The report argues that since Sept. 11, 2001 counterterrorism programs have eroded the freedom and ability of charities and their funders to carry out their missions and improve the lives of the world's people. The authors hope this paper will serve as a resource for charities, foundations, and policymakers as they seek to understand the impacts that counterterrorism measures have on charities and as they look to develop more equitable policies that protect the inherent rights of charities and the people the organizations serve.
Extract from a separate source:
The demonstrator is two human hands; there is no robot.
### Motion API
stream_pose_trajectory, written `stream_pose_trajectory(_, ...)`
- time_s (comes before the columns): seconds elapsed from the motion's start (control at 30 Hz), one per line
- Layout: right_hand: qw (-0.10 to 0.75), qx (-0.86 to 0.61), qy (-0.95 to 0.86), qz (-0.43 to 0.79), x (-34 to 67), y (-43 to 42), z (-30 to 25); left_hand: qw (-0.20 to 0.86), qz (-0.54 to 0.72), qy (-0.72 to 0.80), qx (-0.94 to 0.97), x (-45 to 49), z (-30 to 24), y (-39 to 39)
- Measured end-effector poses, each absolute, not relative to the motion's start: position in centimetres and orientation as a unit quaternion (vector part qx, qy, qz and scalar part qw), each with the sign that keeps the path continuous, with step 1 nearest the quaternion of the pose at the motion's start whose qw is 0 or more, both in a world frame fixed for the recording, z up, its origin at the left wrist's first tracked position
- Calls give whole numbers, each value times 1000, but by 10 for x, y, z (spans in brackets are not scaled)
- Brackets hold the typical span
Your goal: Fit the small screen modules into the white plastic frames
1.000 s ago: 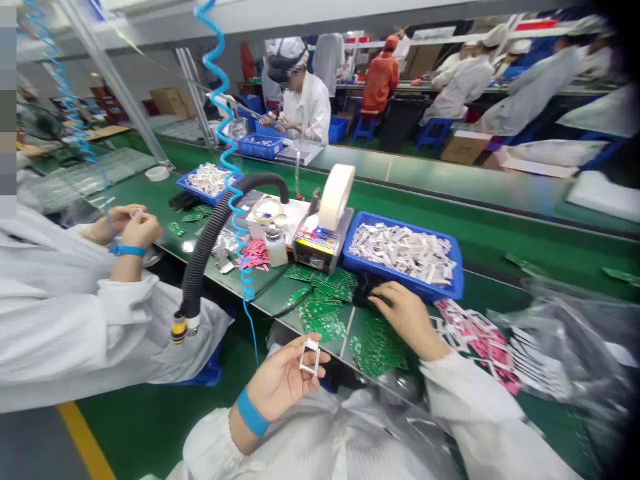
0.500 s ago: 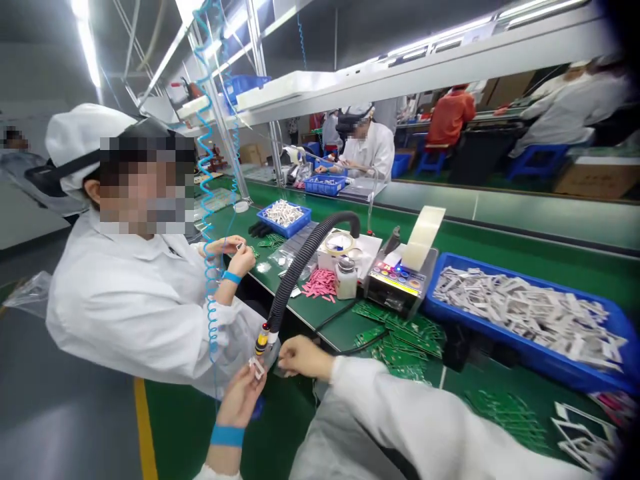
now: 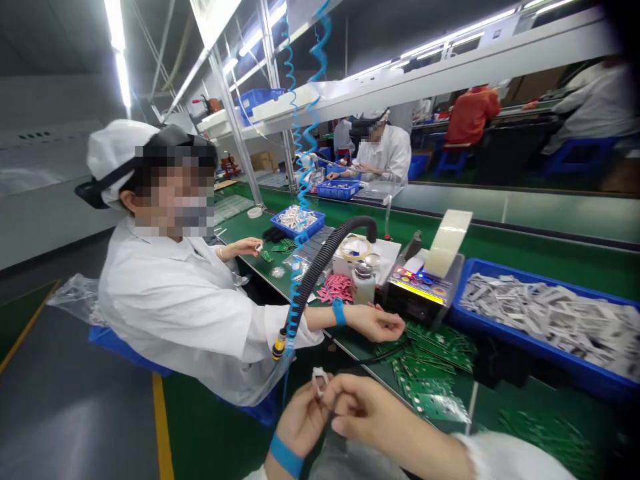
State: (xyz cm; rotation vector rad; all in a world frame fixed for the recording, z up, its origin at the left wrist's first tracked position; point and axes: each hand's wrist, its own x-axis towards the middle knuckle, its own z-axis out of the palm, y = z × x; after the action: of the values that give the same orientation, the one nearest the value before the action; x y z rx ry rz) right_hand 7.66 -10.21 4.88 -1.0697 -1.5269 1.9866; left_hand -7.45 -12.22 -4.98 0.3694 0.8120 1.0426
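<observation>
Beside the bench edge (image 3: 373, 372), hands (image 3: 363, 417) raised, pinching a white frame (image 3: 320, 380)

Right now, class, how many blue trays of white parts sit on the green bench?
3: a large one at right, one mid-bench near the seated co-worker, one farther along by another worker. Others may be hidden.

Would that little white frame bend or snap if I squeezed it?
The white frame has thin sides around an open middle, so it probably bends a little and might snap if squeezed hard. Pinched between the left hand and right hand, it is probably light.
</observation>
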Motion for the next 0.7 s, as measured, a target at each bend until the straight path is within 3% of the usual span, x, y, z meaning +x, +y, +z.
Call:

This paper is the result of collaborative research conducted by OMB Watch and Grantmakers Without Borders. These authors note, "We believe charities in the United States and throughout the world play a key role in democratic systems by giving citizens a vehicle for participation, providing tools and information that help people get involved, and delivering assistance to those in need. Since Sept. 11, 2001, we have witnessed counterterrorism programs erode the freedom and ability of charities and their funders to carry out their missions and improve the lives of the world's people. We believe that this is damaging civil society in the United States and negatively impacting the nation's reputation and effectiveness on the global stage. We hope this paper will serve as a resource for charities, foundations, and policymakers as they seek to understand the impacts that counterterrorism measures have on charities and as they look to develop more equitable policies that protect the inherent rights of charities and the people the organizations serve."